Lord Sangemah Bay, as she demanded to be addressed, or simply Dory Ziryab-al-Tajir, as the Wikipedia mentioned, was nothing less of a celebrity in the East. A philanthropist and a connoisseur; she constantly donated to charities, dyed her hair poison pink, opened up private schools across the Middle East and always eagerly bragged about her collection of curiosities from all over the world—every last thing about her was to either eternally admire her or avoid her at all costs. Tighnari, to his dismay, was not given a choice.
He still had no idea as to how Dori had found him. She claimed to be acquainted with relatives, yet Tighnari suspected she was simply magnetized by anything that stood out of the ordinary: she didn't care if it was an artifact from the Valley of the Kings or a graduate student from the department of audiology with a pair of ears and a tail. Dori was a literal pro at magical antiquities. There was no doubt she'd take interest in the newest Cairo resident Valuka Shuna.
Tighnari didn't even want to move to Cairo. Out of every city he'd ever been to due to his parents' jobs, Cairo was at the very bottom in his list of preferences—he'd simply never return there. Little Tighnari memorized Cairo as a dirty, noisy anthill, not without a peculiar ambience, but still an anthill. Turned out that years down the line it only became dirtier and noisier.
Although Tighnari wasn't given much of a choice that time either. After applying to twenty universities in five different countries from the list he'd compiled with his mother after arduous research, only the Cairo University agreed to accept him—for all that he had ears and tail or was Valuka Shuna. He'd traded adventures for a degree, got addicted to studying and still anticipated to attend graduate school anywhere but here. Then, Collei appeared.
Collei herself always says that she's ruined everything. Tighnari didn't even dare to think that way. Her parents worked with his father; they died during an air crash on their way to Cairo and his father'd pled and threatened him to take girl into his care, until the 'special people resolve everything'. He promised to help financially as much as he could, but then Collei was diagnosed with myasthenia gravis, those special people mysteriously disappeared, then Tighnari got laid off from a good hospital and then both of them—a furry vermin and a sick minor—were asked to vacate the flat... All that kickstarted the sickening period of famines and keeping track of last cents.
That was precisely the moment Dori had found him through unknown means.

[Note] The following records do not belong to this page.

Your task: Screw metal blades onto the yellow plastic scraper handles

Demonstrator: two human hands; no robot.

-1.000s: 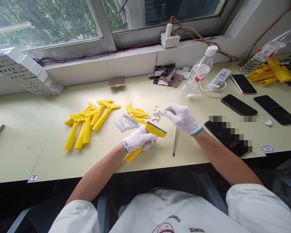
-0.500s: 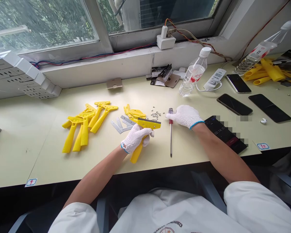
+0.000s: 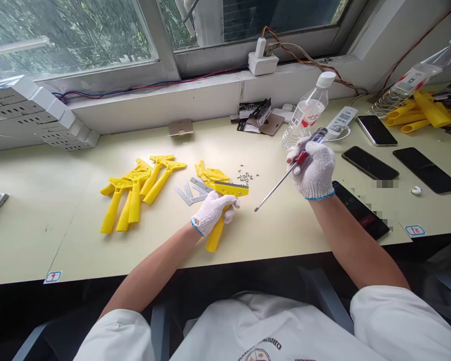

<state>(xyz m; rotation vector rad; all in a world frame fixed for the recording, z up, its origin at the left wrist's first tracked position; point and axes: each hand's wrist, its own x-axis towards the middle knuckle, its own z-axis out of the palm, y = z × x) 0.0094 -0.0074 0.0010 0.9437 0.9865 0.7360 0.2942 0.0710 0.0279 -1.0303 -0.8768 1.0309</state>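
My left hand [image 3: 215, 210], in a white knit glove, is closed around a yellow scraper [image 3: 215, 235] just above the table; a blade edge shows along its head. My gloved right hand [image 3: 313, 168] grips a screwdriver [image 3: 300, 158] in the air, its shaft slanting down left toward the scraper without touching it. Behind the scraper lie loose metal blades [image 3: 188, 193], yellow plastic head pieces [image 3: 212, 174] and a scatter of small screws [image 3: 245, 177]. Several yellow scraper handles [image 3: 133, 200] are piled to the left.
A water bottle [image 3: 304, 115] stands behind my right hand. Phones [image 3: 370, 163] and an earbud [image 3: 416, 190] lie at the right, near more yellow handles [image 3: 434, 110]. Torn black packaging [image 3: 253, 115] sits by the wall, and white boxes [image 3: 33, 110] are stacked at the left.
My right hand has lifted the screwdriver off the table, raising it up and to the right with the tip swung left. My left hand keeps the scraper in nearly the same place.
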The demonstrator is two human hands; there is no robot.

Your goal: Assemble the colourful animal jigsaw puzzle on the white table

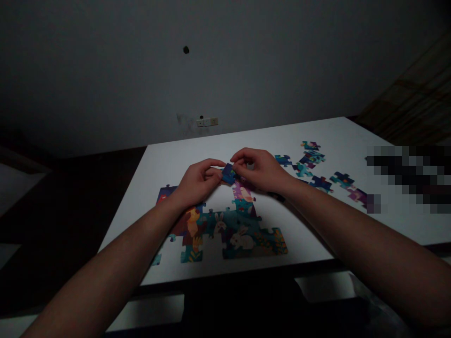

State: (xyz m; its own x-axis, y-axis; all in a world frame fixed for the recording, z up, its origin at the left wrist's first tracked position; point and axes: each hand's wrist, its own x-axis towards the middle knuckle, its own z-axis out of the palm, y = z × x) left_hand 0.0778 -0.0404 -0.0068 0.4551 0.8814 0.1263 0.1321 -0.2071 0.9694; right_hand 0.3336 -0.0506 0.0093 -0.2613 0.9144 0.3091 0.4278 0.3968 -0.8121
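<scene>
Partly joined puzzle [232,220] lay flat on the white desk [218,148], its outline stepped, with gaps between pieces. Two white rabbits showed in its near part, and a yellow-orange animal on its left side. A pink and purple strip rose from its middle toward the far side.

Blue piece [228,174] was at the far end of the puzzle, tilted, just by that strip; whether it touched could not be told. The left hand [198,184] had its fingers pinched on the piece's left side, the wrist passing over the puzzle's left part. The right hand [262,171] was curled, thumb and forefinger at the piece's right side; whether they gripped or merely touched it could not be told.

Loose pieces [320,183], blue, teal and purple, were scattered right of the puzzle, some close together. Well beyond the puzzle, a socket [207,122] was set low in the grey wall [264,65].
</scene>
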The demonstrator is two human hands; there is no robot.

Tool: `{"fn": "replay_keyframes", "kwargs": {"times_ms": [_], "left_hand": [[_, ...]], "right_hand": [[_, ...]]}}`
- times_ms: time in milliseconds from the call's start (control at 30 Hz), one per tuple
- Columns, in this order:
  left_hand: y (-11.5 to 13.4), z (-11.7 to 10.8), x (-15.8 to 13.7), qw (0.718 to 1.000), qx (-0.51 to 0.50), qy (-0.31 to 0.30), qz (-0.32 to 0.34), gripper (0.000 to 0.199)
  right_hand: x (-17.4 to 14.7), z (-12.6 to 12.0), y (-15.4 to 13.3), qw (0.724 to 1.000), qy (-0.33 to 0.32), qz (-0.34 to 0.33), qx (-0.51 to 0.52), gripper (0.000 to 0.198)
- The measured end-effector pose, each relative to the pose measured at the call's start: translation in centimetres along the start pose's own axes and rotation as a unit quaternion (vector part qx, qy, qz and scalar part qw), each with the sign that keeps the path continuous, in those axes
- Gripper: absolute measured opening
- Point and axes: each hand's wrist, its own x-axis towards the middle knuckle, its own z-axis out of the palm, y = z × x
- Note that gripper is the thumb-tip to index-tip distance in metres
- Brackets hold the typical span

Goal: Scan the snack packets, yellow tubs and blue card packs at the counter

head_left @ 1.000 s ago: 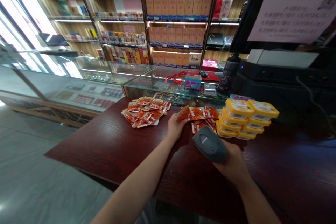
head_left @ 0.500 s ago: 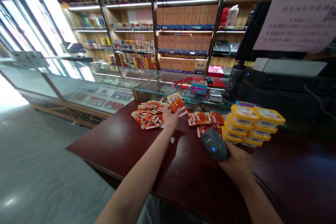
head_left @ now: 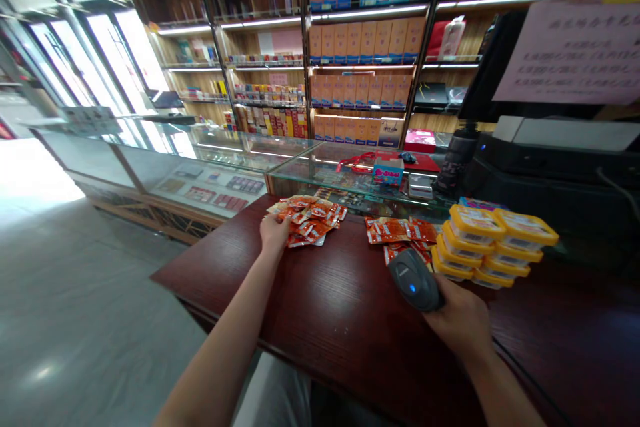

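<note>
Lit shelves (head_left: 373,13) of boxed goods (head_left: 370,41) stand behind a glass display case (head_left: 87,157), and nearer to me on the feed spreads a dark red-brown table (head_left: 330,310). Both forearms (head_left: 227,330) run out of view at the bottom; a pink sheet (head_left: 570,57) is cut off at the right, its smaller lettering too blurred for me to read. I cannot see the handle of the barcode scanner (head_left: 411,277), which the right hand (head_left: 463,313) covers. It sits over the table's right half, long axis slanting, nose forward and leftward, partly blocking the smaller pile of orange packets (head_left: 397,230) beside stacked yellow tubs (head_left: 493,243). Those fingers wrap closed around it. The left hand (head_left: 275,235) is at the left edge of the larger heap of orange packets (head_left: 315,217), fingers bent, tips partly lost among them, so I cannot tell whether they pinch one.
</note>
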Motion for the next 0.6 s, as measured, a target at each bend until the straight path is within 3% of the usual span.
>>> {"fn": "replay_keyframes", "kwargs": {"times_ms": [100, 200, 400, 600], "left_hand": [[0.2, -0.5, -1.0, 0.974, 0.204, -0.007, 0.1, 0.023], [0.3, -0.3, -2.5, 0.946, 0.285, -0.052, 0.142, 0.035], [1.8, 1.9, -4.9, 0.944, 0.269, -0.076, 0.177, 0.035], [4.0, 7.2, -6.8, 0.927, 0.186, -0.173, 0.277, 0.027]], "right_hand": [[0.0, 0.2, 0.3, 1.0, 0.002, 0.004, -0.005, 0.019], [0.1, 0.4, 0.6, 1.0, 0.001, 0.002, -0.013, 0.019], [0.3, 0.3, 0.2, 1.0, -0.019, 0.013, -0.008, 0.018], [0.5, 0.3, 0.3, 0.999, -0.038, 0.019, -0.018, 0.016]]}}
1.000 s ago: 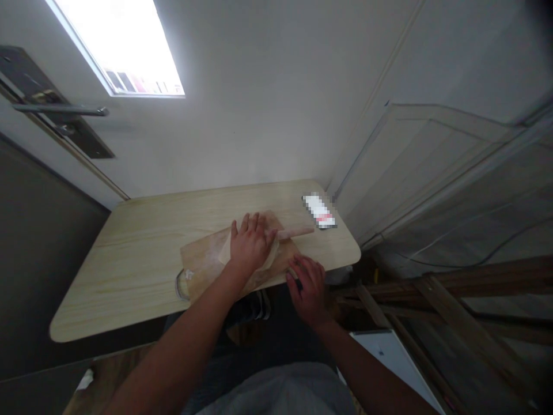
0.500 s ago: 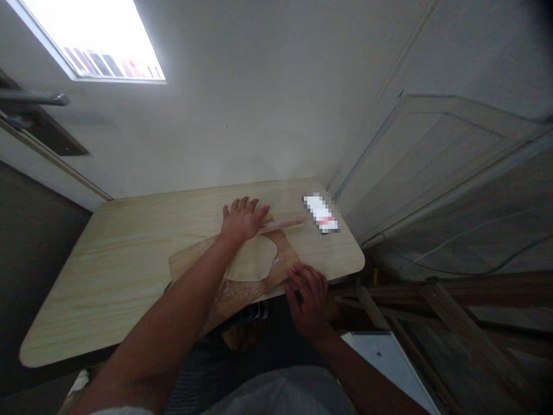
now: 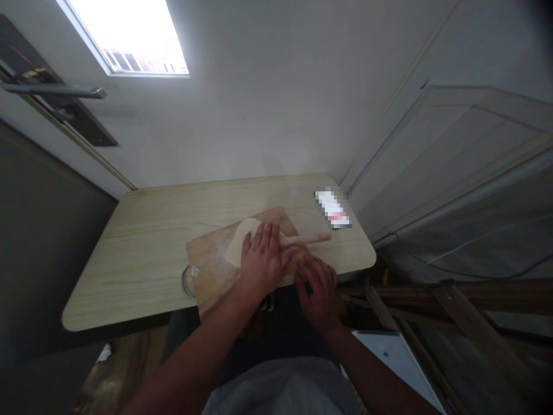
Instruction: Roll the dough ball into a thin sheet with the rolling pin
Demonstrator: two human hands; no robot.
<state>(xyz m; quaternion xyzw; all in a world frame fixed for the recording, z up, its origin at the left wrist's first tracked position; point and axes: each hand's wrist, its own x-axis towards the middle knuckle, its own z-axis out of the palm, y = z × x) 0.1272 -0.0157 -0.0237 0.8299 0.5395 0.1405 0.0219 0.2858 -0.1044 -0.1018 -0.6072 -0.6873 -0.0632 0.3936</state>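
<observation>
Jutting from a long, dull metal plate (image 3: 93,128) at the far left, a smooth rod-shaped lever handle (image 3: 54,90) crosses the flat white door (image 3: 242,138), whose four-sided glass pane (image 3: 133,34) glares bright. Below, a small crumpled white scrap (image 3: 104,353) lies on brown wood-grained flooring (image 3: 140,351). The surface (image 3: 129,242) is a pale, wood-patterned slab with streaky grain and rounded near corners. On it lies a tan wooden board (image 3: 207,248), set at a slant, dusted with white powder and fitted with a curved metal loop (image 3: 185,282) at its left end; a whitish clump (image 3: 195,271) sits beside the loop. Toward the board's middle rests a thin, smooth, cream-coloured sheet of dough (image 3: 237,242) with a rounded outer edge, partly covered by the left hand (image 3: 265,253). This hand lies palm down, its fingers nearly straight and close together, over the dough and the left part of a slender, pale rolling pin (image 3: 309,239). The pin's bare right end reaches past the board. Near the board's right corner, the right hand (image 3: 318,282) is half open, fingers bent and thumb apart; whether it grips the edge I cannot tell. Farther right, a flat oblong slab (image 3: 332,208), blurred into white and pinkish squares, lies near the surface's right end. Below stand a glossy white panel (image 3: 395,360) and, rightmost, rough brown timber beams (image 3: 466,314).
</observation>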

Originally, Tighnari regarded her as a heavenly blessing. Chronic patients' rehabilitation program, orphan assistance program, public housing, appointments with the best Cairo doctors... Only later Tighnari learned that there had been an invoice of meticulously counted expenses already prepared for him—and that Dori never ever took sick and orphaned into her care for free. He couldn't help but resent her for her antics, blamed himself for not figuring out this clear as crystal ploy of laundering reputation. Although there was simply nothing he could do at that point. Had he acted up, there would be just his word against an army of lawyers and her ostentatious nobility in court.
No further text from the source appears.